**Exercise prompt**:
Check each line of the data for "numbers", and copy the ones that have it.

[Material supplied Boundary: Start]

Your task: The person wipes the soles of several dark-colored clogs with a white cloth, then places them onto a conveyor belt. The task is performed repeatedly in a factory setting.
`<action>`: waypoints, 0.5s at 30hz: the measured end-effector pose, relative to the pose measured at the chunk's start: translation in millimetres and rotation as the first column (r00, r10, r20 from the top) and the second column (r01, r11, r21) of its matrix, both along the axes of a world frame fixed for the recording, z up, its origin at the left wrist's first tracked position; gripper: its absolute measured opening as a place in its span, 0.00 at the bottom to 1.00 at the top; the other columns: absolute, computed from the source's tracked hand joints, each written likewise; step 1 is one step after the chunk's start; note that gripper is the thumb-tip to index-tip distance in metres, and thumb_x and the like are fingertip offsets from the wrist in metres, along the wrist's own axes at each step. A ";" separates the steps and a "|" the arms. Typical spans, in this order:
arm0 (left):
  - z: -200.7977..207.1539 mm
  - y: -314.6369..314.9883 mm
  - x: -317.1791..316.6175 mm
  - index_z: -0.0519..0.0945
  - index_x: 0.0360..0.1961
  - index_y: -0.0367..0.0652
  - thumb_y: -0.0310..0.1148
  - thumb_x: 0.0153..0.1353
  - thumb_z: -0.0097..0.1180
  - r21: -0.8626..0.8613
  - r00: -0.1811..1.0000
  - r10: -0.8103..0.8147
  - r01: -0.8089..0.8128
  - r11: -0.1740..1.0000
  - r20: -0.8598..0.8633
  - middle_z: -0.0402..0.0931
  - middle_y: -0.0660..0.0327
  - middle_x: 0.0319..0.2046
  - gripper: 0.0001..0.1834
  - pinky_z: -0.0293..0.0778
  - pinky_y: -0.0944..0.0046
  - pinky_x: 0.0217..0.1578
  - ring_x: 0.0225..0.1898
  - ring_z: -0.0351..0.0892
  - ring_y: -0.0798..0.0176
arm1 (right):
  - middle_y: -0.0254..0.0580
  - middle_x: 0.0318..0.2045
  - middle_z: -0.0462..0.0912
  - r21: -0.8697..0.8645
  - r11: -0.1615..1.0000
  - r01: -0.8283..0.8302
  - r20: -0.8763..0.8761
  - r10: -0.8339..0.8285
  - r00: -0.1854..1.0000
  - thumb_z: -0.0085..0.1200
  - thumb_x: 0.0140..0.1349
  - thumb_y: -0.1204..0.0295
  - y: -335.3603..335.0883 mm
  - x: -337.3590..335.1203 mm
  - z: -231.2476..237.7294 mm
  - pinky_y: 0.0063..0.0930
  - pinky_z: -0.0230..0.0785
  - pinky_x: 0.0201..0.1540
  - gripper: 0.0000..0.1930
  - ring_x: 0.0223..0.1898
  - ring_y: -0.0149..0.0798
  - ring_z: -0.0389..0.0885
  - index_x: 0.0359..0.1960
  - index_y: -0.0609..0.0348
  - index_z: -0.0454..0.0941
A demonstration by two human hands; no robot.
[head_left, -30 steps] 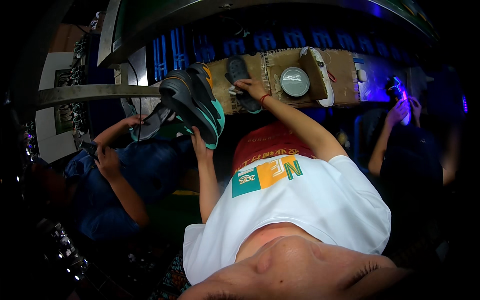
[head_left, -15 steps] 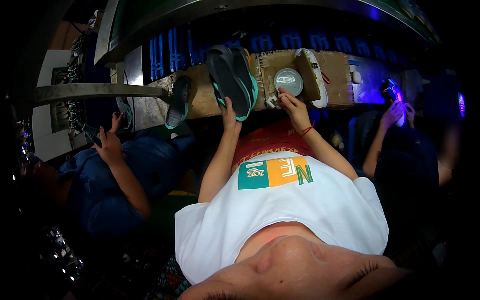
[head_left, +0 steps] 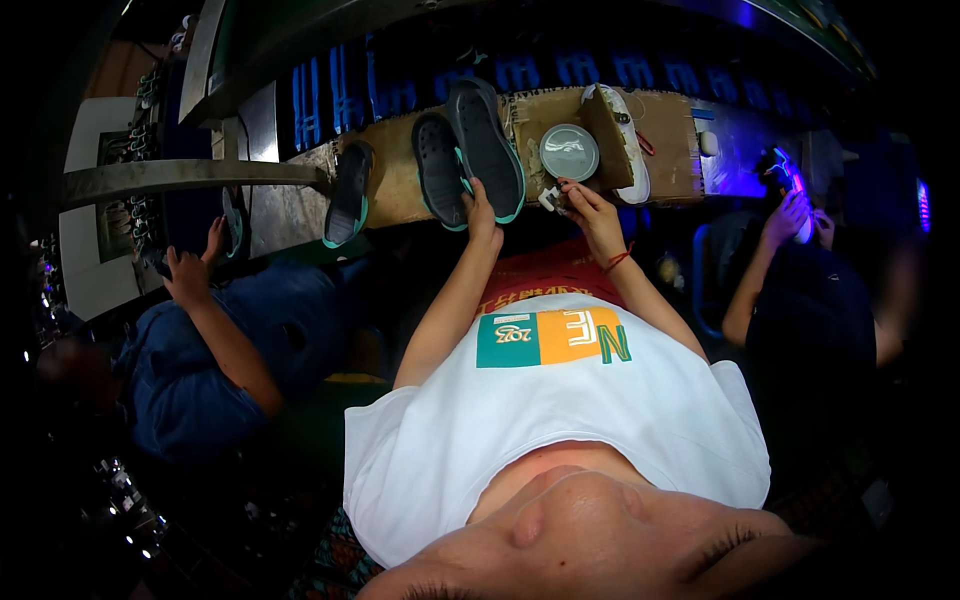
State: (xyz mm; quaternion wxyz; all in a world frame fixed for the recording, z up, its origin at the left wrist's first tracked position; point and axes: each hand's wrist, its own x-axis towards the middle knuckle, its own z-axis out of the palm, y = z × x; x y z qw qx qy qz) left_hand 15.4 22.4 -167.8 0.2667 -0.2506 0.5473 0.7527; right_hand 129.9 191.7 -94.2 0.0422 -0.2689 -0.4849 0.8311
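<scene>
Left hand (head_left: 482, 212): fingers closed around the dark grey rubber shoe sole with teal edge (head_left: 487, 148). Right hand (head_left: 588, 203): fingertips pinched narrow on a small white piece (head_left: 549, 199) below the round grey tin (head_left: 569, 152).

A teal and orange rectangular label (head_left: 552, 338) sits on the white shirt at centre frame. At the upper right edge, a small glowing blue-violet screen (head_left: 785, 172) is held by another person.
</scene>
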 end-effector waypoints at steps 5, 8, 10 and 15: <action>21.1 -37.2 7.4 0.46 0.68 0.37 0.56 0.66 0.43 -0.052 0.978 0.041 -0.053 0.997 -0.206 0.54 0.48 0.65 0.42 0.60 0.61 0.60 0.64 0.58 0.53 | 0.33 0.52 0.77 0.026 0.999 -0.021 0.030 0.020 0.999 0.51 0.66 0.66 -2.6 -1.7 0.8 0.20 0.67 0.45 0.11 0.48 0.26 0.74 0.46 0.55 0.79; 1.3 -72.0 -8.7 0.53 0.65 0.34 0.54 0.67 0.41 -0.261 0.947 0.000 -0.088 0.961 -0.321 0.57 0.48 0.63 0.37 0.59 0.60 0.60 0.63 0.60 0.53 | 0.31 0.49 0.78 0.006 1.000 -0.030 0.058 0.029 0.998 0.52 0.65 0.66 -5.4 -1.2 2.2 0.20 0.66 0.45 0.12 0.46 0.25 0.74 0.45 0.56 0.79; -22.9 -84.7 -17.4 0.60 0.58 0.30 0.54 0.67 0.43 -0.359 0.915 0.035 -0.193 0.913 -0.401 0.63 0.45 0.57 0.34 0.59 0.56 0.58 0.58 0.64 0.50 | 0.31 0.47 0.79 0.190 0.979 -0.078 0.008 0.078 0.997 0.53 0.64 0.66 -8.1 -1.2 0.9 0.22 0.64 0.46 0.11 0.45 0.27 0.74 0.42 0.57 0.81; -54.3 -99.8 -26.8 0.63 0.48 0.31 0.45 0.64 0.52 -0.730 0.862 -0.242 -0.194 0.656 -0.446 0.63 0.44 0.49 0.26 0.60 0.50 0.52 0.51 0.63 0.42 | 0.34 0.38 0.79 0.768 0.628 -0.130 -0.026 0.233 0.972 0.58 0.57 0.67 -7.6 -2.5 -3.7 0.29 0.60 0.52 0.09 0.45 0.36 0.71 0.36 0.53 0.85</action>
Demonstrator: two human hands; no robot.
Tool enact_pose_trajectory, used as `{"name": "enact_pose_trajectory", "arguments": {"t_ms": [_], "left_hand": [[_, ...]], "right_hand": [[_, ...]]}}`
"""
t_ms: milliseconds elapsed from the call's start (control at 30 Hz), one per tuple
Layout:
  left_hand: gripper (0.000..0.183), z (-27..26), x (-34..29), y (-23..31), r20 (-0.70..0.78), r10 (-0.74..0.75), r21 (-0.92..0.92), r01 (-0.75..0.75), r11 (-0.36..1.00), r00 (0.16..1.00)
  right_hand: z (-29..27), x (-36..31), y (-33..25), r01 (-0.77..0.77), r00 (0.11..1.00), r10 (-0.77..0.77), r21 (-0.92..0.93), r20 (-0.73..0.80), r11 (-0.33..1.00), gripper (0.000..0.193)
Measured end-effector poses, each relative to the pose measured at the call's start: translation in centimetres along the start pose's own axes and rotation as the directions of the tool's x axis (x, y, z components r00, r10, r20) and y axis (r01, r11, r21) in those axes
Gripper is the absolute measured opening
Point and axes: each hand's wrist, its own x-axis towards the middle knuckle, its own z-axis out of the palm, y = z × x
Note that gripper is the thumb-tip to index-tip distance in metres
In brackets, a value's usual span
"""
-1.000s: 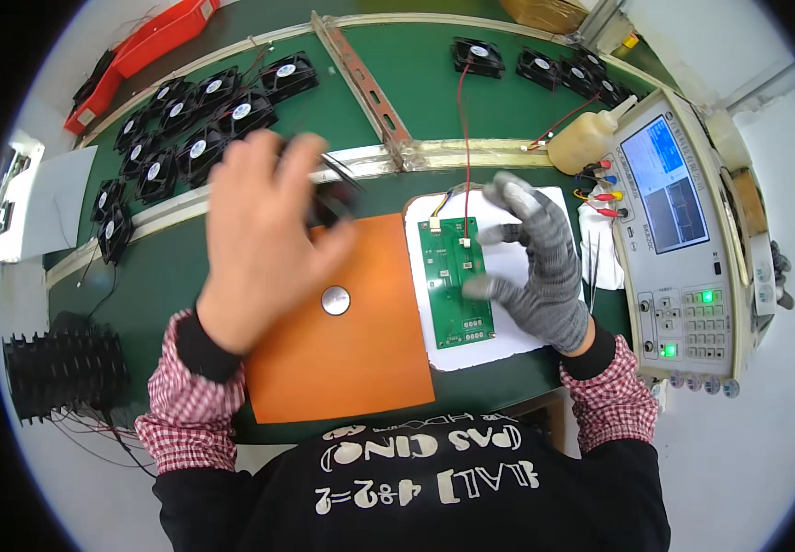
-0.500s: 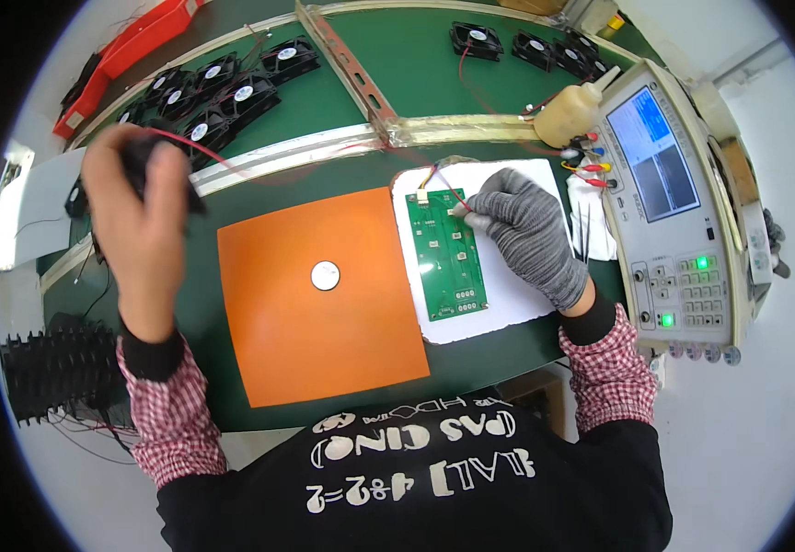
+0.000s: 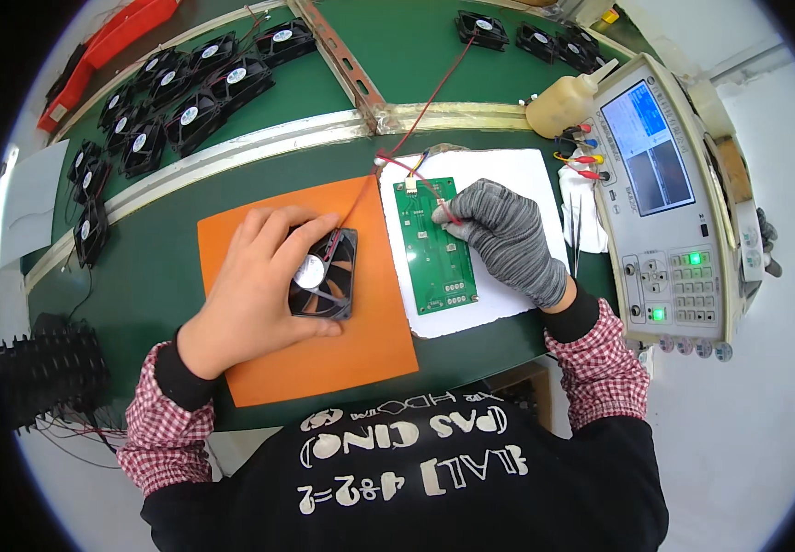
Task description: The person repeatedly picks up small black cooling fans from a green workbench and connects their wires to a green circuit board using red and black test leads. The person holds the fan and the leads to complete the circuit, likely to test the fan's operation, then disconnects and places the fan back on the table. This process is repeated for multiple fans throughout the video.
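Note:
On the orange mat [image 3: 374, 354], my bare left hand [image 3: 264, 276] grips a black cooling fan [image 3: 335, 299], thumb along its near edge and fingers over its far edge. The fan has a round white label on its hub. To the right, a green circuit board [image 3: 430, 267] lies on a white pad [image 3: 517, 290]. My right hand [image 3: 503, 230], in a grey glove, pinches the small connector end of red wires [image 3: 441, 200] at the board's upper right part. Whether the connector is seated cannot be told. A coloured cable plugs into a white socket [image 3: 411, 186] at the board's upper left.
Several black fans [image 3: 190, 115] stand beyond the metal rail on the left, others [image 3: 482, 30] at the far right. A test instrument [image 3: 660, 198] with a lit screen stands at right, beside a yellowish bottle [image 3: 558, 110] and tweezers [image 3: 577, 230]. Black racks [image 3: 52, 373] sit at left.
My left hand has brought the fan from the left down onto the orange mat, over the white disc seen there before. My right hand stays at the board, still pinching the red wire end.

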Motion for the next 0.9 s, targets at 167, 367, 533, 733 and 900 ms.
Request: {"name": "enact_pose_trajectory", "arguments": {"t_ms": [167, 367, 533, 733, 900], "left_hand": [[0.092, 0.9, -0.2, 0.8, -0.153, 0.038, 0.157, -0.014, 0.988, 0.988], [0.065, -3.7, -2.2, 4.1, -0.217, 0.397, 0.039, -0.398, 0.916, 0.892], [0.054, -5.4, -2.6, 3.1, 0.133, 0.452, -0.986, 0.162, -0.026, 0.882], [0.057, -6.1, -4.5, 4.1, 0.189, 0.131, -0.978, 0.174, 0.118, 0.973], [0.060, -4.6, -3.8, 5.4, -0.603, 0.117, 0.056, -0.105, 0.993, 0.789]], "right_hand": [[-0.3, 0.3, 0.3, 0.235, 0.971, -0.221, -0.201, 0.090, 0.951, 0.024], [-0.4, 0.4, 0.2, 0.188, 0.981, -0.177, -0.172, 0.079, 0.967, 0.024], [-0.4, 0.1, 0.6, 0.123, 0.992, -0.122, -0.073, 0.012, 0.990, 0.024], [0.5, 0.2, 1.0, 0.142, 0.990, -0.142, -0.034, 0.001, 0.989, 0.023], [0.1, 0.0, 0.6, 0.142, 0.990, -0.144, -0.129, -0.007, 0.981, 0.017]]}}
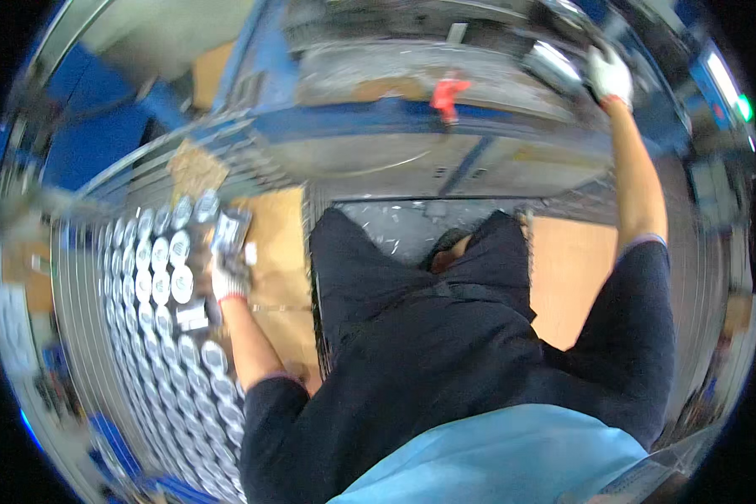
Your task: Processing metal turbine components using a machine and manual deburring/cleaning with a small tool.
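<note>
My left hand [231, 275], in a white glove with a red cuff, is closed on a shiny metal part [232, 227], whose exact kind is blurred. It is held beside rows of round, silvery metal pieces [160, 286] standing close together on my left. Among them, just below this hand, lies a block-like shiny piece [192, 316]. My right hand [611, 76], also gloved, reaches far out to the machine's right end. Beside its fingers is a shiny cylindrical metal piece [554, 67]; blur hides whether they grip anything.
A blue-edged machine bed [512, 97] spans the front, with a small red-orange object [448, 97] at its edge. Brown cardboard [275, 252] lies left of my legs, a tan board [567, 269] to the right. A lit panel [721, 80] stands far right.
</note>
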Motion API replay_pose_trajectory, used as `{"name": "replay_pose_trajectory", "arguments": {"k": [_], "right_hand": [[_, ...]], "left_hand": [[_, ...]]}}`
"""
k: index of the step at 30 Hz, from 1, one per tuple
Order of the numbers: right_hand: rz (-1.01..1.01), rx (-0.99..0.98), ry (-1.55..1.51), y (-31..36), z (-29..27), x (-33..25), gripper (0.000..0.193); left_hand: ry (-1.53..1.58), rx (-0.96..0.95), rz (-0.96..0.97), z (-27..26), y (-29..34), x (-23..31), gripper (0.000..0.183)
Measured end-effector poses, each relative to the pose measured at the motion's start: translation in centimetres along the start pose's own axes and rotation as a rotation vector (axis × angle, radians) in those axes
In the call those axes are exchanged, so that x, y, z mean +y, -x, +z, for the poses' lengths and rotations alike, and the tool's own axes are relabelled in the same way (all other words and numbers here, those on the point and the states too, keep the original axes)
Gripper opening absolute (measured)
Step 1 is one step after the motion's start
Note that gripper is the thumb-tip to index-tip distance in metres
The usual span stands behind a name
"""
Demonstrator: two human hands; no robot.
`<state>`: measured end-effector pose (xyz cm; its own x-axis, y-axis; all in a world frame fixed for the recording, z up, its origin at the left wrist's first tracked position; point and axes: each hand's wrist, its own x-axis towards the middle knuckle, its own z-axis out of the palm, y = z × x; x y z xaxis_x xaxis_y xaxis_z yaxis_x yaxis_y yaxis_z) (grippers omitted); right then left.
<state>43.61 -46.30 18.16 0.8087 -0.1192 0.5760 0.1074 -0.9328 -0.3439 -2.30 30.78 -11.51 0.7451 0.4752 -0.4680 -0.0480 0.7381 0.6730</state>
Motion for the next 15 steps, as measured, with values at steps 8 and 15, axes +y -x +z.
{"name": "replay_pose_trajectory", "arguments": {"k": [8, 15], "right_hand": [[-0.095, 0.053, -0.002, 2.9, -4.9, -1.2, 0.04], [0.068, 0.174, -0.42, 5.0, -8.1, -3.6, 0.043]], "left_hand": [[-0.245, 0.165, 0.14, 2.0, -4.6, -3.2, 0.028], [-1.008, 0.298, 0.404, 8.0, -3.0, -4.6, 0.053]]}}
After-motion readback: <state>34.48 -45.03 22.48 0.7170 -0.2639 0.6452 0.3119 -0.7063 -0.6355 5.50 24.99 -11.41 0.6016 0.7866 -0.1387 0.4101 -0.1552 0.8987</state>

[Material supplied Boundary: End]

**Solution for this task**:
Order of the numbers: right_hand: rz (-1.01..1.01), rx (-0.99..0.98), ry (-1.55..1.51), y (-31..36), z (-29..27), x (-33..25), gripper (0.000..0.193); left_hand: ry (-1.53..1.58), rx (-0.96..0.95), rz (-0.96..0.97), z (-27..26), y (-29..34), x (-23..31), gripper (0.000..0.183)
In the call those axes are exchanged, so that x, y, z mean +y, -x, +z, for the poses' lengths and rotations alike, and the tool's own axes are relabelled in the same way (all other words and numbers here, those on the point and the states too, keep the original axes)

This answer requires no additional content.